▶ _WORK TO BE COMPLETED_
What you should repeat is the run of lines from the top of the listing below through the line with "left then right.", exactly, with no pictures.

▶ _EXERCISE INPUT_

------

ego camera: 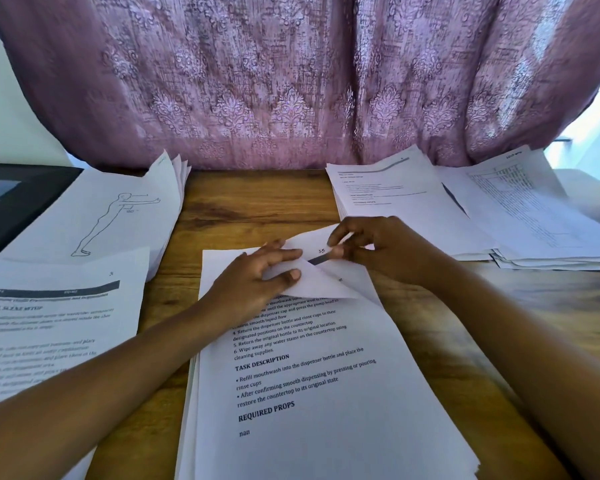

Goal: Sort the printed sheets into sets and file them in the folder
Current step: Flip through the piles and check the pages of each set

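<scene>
The right hand (378, 247) has thumb and forefinger closed on the lifted far corner of the centre stack (326, 393), peeling the upper sheets apart so that a page number, 55, shows on a leaf underneath. The left hand (257, 275) lies just beside it with fingers fairly straight, pressing down the turned-back flap of the top sheet; it clamps nothing that I can tell.

This stack sits on the counter (257, 202) directly before the person, its top page headed TASK DESCRIPTION. Around it lie the sorted sets: a figure-drawing pile (101, 216) far left, a page-51 pile (49, 323) near left, and 2 more piles, a text pile (406, 202) and a table pile (534, 209), on the right. A dark flat thing (14, 199) at the far left edge may be the folder; it is too cut off to be sure.

The step in hand looks like checking page numbers to decide where the next sheets belong; sorting is well under way, filing not yet begun. The next move calls for separating exactly 1 leaf at the corner without dragging its neighbours, then carrying it to the matching pile.
</scene>
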The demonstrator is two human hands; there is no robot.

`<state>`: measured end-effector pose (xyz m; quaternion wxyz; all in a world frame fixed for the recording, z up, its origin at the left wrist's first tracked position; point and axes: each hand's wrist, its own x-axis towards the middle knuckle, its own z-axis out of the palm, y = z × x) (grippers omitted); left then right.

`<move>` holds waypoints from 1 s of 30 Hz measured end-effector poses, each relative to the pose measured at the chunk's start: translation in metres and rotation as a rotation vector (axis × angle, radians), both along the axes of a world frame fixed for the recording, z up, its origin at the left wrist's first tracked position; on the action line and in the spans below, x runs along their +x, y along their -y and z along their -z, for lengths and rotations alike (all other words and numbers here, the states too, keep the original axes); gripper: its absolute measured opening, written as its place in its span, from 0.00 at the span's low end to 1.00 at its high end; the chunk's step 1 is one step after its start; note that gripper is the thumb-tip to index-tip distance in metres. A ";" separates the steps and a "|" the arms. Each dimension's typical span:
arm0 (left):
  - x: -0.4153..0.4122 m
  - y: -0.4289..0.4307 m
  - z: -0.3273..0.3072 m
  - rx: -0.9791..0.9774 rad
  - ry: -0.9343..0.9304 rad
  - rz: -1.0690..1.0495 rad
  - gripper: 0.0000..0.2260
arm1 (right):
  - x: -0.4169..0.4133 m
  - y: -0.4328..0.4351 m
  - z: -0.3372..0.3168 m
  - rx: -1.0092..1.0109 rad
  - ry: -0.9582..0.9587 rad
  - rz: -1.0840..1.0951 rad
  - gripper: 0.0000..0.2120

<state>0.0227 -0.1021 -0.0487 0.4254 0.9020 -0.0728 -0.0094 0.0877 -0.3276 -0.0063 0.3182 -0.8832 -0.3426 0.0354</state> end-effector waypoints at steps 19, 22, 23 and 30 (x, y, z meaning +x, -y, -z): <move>-0.006 0.004 -0.006 -0.196 0.023 -0.035 0.25 | -0.015 -0.003 -0.006 0.014 -0.263 -0.162 0.15; -0.002 0.002 0.000 -0.022 0.005 -0.024 0.22 | -0.005 -0.001 -0.001 0.060 -0.181 -0.082 0.09; -0.002 0.001 0.002 -0.003 -0.003 -0.016 0.22 | -0.002 0.001 0.000 0.041 -0.083 -0.024 0.09; 0.003 -0.003 0.007 -0.014 0.014 -0.004 0.22 | 0.005 0.003 0.013 -0.257 0.003 0.043 0.32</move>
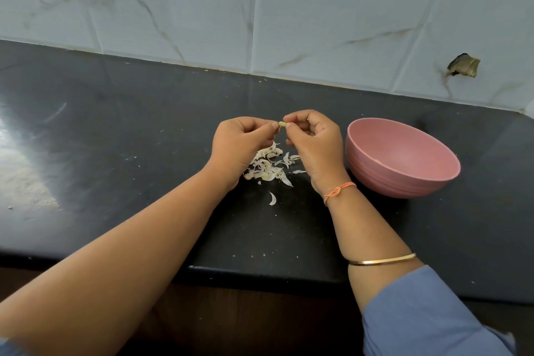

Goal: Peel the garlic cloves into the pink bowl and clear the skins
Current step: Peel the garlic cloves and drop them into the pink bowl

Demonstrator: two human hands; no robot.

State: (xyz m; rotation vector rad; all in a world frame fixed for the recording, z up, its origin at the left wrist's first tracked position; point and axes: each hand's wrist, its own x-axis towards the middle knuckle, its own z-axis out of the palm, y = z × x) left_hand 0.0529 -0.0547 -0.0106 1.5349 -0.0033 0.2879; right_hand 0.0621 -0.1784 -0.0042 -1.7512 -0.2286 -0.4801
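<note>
Both hands — left hand (241, 139) and right hand (313, 139) — pinch one garlic clove (282, 124) above the skins (267, 166), beside the pink bowl (404, 179) — a slipped pinch could drop it among the peelings

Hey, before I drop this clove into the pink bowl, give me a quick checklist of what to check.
1. Is the garlic clove pinched between left hand and right hand: ok.
2. Is the clove fully peeled: cannot tell, too small.
3. Is the pink bowl upright beside the right hand: ok.
4. Is the way from clove to bowl unobstructed: ok.
5. Are the skins cleared off the counter: not ok, a pile lies below the hands.
</note>
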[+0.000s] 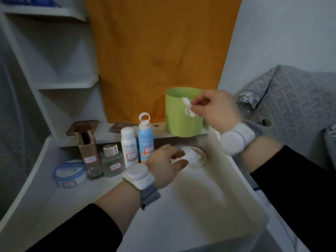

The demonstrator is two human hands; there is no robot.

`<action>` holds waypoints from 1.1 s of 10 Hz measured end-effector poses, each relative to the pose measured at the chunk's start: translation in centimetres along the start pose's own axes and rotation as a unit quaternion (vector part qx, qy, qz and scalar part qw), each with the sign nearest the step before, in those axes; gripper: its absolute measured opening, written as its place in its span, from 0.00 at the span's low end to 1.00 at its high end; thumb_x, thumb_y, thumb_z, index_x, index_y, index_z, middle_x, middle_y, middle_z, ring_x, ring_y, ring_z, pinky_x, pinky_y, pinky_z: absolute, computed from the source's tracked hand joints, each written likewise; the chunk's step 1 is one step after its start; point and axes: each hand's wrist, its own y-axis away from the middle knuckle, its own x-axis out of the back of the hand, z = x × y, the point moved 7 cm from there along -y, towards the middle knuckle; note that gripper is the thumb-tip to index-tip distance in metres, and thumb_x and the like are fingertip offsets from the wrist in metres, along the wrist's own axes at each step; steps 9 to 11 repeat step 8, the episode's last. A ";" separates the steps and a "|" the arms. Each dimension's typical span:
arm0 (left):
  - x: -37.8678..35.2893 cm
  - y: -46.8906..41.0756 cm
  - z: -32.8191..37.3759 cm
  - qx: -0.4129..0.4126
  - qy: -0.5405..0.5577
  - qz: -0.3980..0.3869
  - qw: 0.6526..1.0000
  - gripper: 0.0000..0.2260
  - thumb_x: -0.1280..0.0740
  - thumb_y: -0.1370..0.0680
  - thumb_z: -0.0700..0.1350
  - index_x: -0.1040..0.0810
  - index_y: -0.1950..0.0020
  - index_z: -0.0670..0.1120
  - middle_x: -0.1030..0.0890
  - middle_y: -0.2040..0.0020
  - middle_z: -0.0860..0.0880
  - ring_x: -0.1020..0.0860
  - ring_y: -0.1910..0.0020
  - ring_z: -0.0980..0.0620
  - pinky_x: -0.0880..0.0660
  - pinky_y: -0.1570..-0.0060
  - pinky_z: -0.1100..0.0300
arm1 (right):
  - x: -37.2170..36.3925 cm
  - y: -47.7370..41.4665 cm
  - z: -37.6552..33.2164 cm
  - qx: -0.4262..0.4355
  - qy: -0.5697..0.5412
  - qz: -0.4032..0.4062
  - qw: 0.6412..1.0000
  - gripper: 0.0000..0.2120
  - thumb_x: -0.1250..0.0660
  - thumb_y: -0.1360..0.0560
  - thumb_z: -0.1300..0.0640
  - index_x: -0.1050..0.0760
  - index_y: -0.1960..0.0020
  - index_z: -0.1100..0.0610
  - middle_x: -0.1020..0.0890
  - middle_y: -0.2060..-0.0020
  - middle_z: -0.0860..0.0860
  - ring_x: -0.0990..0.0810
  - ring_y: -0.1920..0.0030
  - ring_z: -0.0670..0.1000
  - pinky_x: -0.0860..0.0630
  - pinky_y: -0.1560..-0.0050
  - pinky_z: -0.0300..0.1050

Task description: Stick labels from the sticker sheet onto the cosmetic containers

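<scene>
Your one wide-angle camera sits on your head, looking forward and down at close range over the white table [181, 215], facing the orange cloth [160, 51] hung behind it.

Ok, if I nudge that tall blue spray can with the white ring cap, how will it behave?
The blue spray can is tall and narrow, so it would probably tip rather than slide. Its round body would likely roll once down. It stands close beside the white spray bottle, so it may knock that over.
</scene>
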 end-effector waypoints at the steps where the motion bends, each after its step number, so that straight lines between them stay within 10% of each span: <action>1: 1.6 -0.4 0.1 0.008 0.004 0.029 1.000 0.12 0.31 0.24 0.51 0.20 0.41 0.50 0.21 0.46 0.54 0.24 0.51 0.59 0.29 0.50 0.70 | 0.9 -2.5 -2.0 0.022 0.022 0.038 0.999 0.04 0.28 0.30 0.57 0.17 0.55 0.52 0.19 0.63 0.47 0.21 0.59 0.47 0.28 0.58 0.38; 4: 3.7 -0.6 -0.7 0.027 0.025 0.031 0.999 0.12 0.31 0.23 0.49 0.20 0.41 0.50 0.20 0.46 0.53 0.23 0.48 0.56 0.26 0.45 0.63 | -2.6 -7.4 -1.3 -0.051 0.164 -0.048 0.984 0.09 0.32 0.28 0.58 0.22 0.65 0.47 0.16 0.53 0.51 0.20 0.51 0.54 0.22 0.48 0.46; 11: 5.0 -0.3 -0.4 0.050 0.002 0.045 0.998 0.12 0.33 0.23 0.53 0.21 0.40 0.53 0.22 0.48 0.57 0.27 0.52 0.61 0.35 0.58 0.77 | -2.8 -6.2 -0.7 -0.065 0.089 -0.036 0.993 0.08 0.29 0.28 0.55 0.20 0.65 0.46 0.16 0.54 0.49 0.19 0.50 0.53 0.21 0.48 0.49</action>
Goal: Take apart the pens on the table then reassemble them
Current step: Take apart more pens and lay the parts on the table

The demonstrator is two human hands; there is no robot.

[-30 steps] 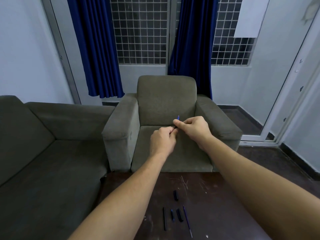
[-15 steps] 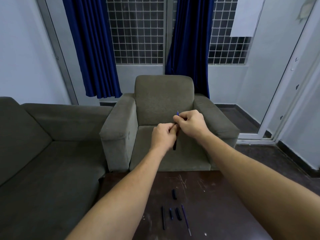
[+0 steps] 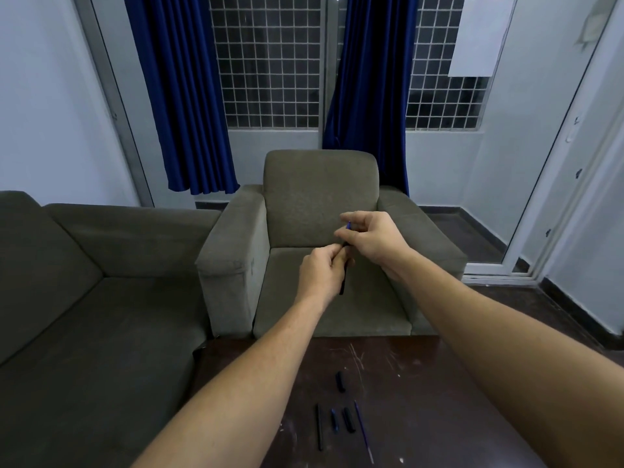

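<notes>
While I work in the air in front of the armchair (image 3: pixel 320 197), my left grip (image 3: pixel 322 268) is curled round a pen's dark barrel (image 3: pixel 343 284), which hangs below my fist. My right grip (image 3: pixel 374 239) pinches the blue refill (image 3: pixel 348 225) poking out the top, thumb + forefinger. I reckon this is the take-apart step, refill partway out, tho it could be going in; can't tell. Other parts lie on the desk (image 3: pixel 422 383) near me: long black tube (image 3: pixel 318 427), short blue bit (image 3: pixel 333 421), short black bit (image 3: pixel 348 420), loose refill (image 3: pixel 363 432), and a cap (image 3: pixel 341 381) just beyond. Next: pull straight along the barrel, no bending, then lay both pcs beside the rest.
</notes>
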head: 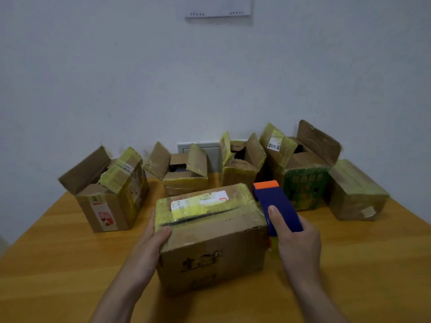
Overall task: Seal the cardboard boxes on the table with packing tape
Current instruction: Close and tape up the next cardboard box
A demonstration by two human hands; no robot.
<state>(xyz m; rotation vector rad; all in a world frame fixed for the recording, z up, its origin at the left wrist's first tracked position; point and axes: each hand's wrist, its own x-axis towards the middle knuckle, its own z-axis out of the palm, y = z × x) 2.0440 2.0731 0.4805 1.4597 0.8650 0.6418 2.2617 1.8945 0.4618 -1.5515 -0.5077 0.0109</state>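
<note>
**Mia:** What is on the far left of the desk (46, 264)?

**Ben:** An open box (109, 201). Its flaps stick up, and yellow tape is on them.

**Mia:** And next to it?

**Ben:** Two more open boxes at the back, by the wall. One is small (184, 178), and the other (240, 169) is a bit taller.

**Mia:** Where is the box that gets taped?

**Ben:** The front box (210, 241) sits in the middle, close to the person. Its flaps are down. There is a dark gap along the top, and a white label lies behind the gap.

**Mia:** What does the left hand (151, 238) do?

**Ben:** It holds the front box at the top left corner. The thumb lies on top. The fingers (152, 217) reach along the left side.

**Mia:** And the right hand (296, 243)?

**Ben:** It holds a blue tape gun (277, 206) with an orange tip. The thumb is on top and the fingers wrap under it. The gun is at the right end of the front box. I think it touches the edge, but it is hard to see.

**Mia:** What is past that?

**Ben:** A green box (303, 183) with its flaps up. At the far right is a shut box (356, 194), right beside it.
</note>
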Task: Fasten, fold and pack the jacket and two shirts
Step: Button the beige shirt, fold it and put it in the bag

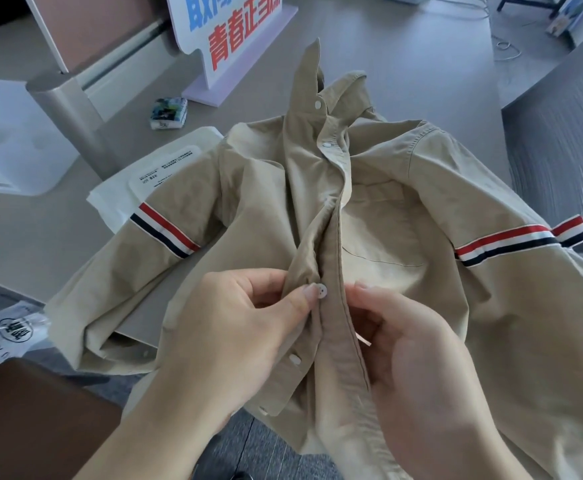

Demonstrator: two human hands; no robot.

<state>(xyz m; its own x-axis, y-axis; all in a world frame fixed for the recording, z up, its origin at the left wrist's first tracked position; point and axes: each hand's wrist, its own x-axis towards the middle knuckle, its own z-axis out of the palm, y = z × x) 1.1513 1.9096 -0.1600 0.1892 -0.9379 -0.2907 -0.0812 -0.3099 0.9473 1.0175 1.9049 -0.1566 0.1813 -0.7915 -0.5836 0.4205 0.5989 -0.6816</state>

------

▶ _ANSWER TO THIS EXERCISE_
ego camera: 

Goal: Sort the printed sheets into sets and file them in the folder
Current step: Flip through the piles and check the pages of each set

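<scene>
The right hand (378, 247) has thumb and forefinger closed on the lifted far corner of the centre stack (326, 393), peeling the upper sheets apart so that a page number, 55, shows on a leaf underneath. The left hand (257, 275) lies just beside it with fingers fairly straight, pressing down the turned-back flap of the top sheet; it clamps nothing that I can tell.

This stack sits on the counter (257, 202) directly before the person, its top page headed TASK DESCRIPTION. Around it lie the sorted sets: a figure-drawing pile (101, 216) far left, a page-51 pile (49, 323) near left, and 2 more piles, a text pile (406, 202) and a table pile (534, 209), on the right. A dark flat thing (14, 199) at the far left edge may be the folder; it is too cut off to be sure.

The step in hand looks like checking page numbers to decide where the next sheets belong; sorting is well under way, filing not yet begun. The next move calls for separating exactly 1 leaf at the corner without dragging its neighbours, then carrying it to the matching pile.
</scene>
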The demonstrator is two human hands; there is no robot.

`<state>`: measured end-effector pose (xyz m; quaternion wxyz; all in a world frame fixed for the recording, z up, its origin at the left wrist's first tracked position; point and axes: each hand's wrist, its own x-axis towards the middle knuckle, its own z-axis out of the palm, y = z × x) (grippers omitted); left then right.

The answer is complete.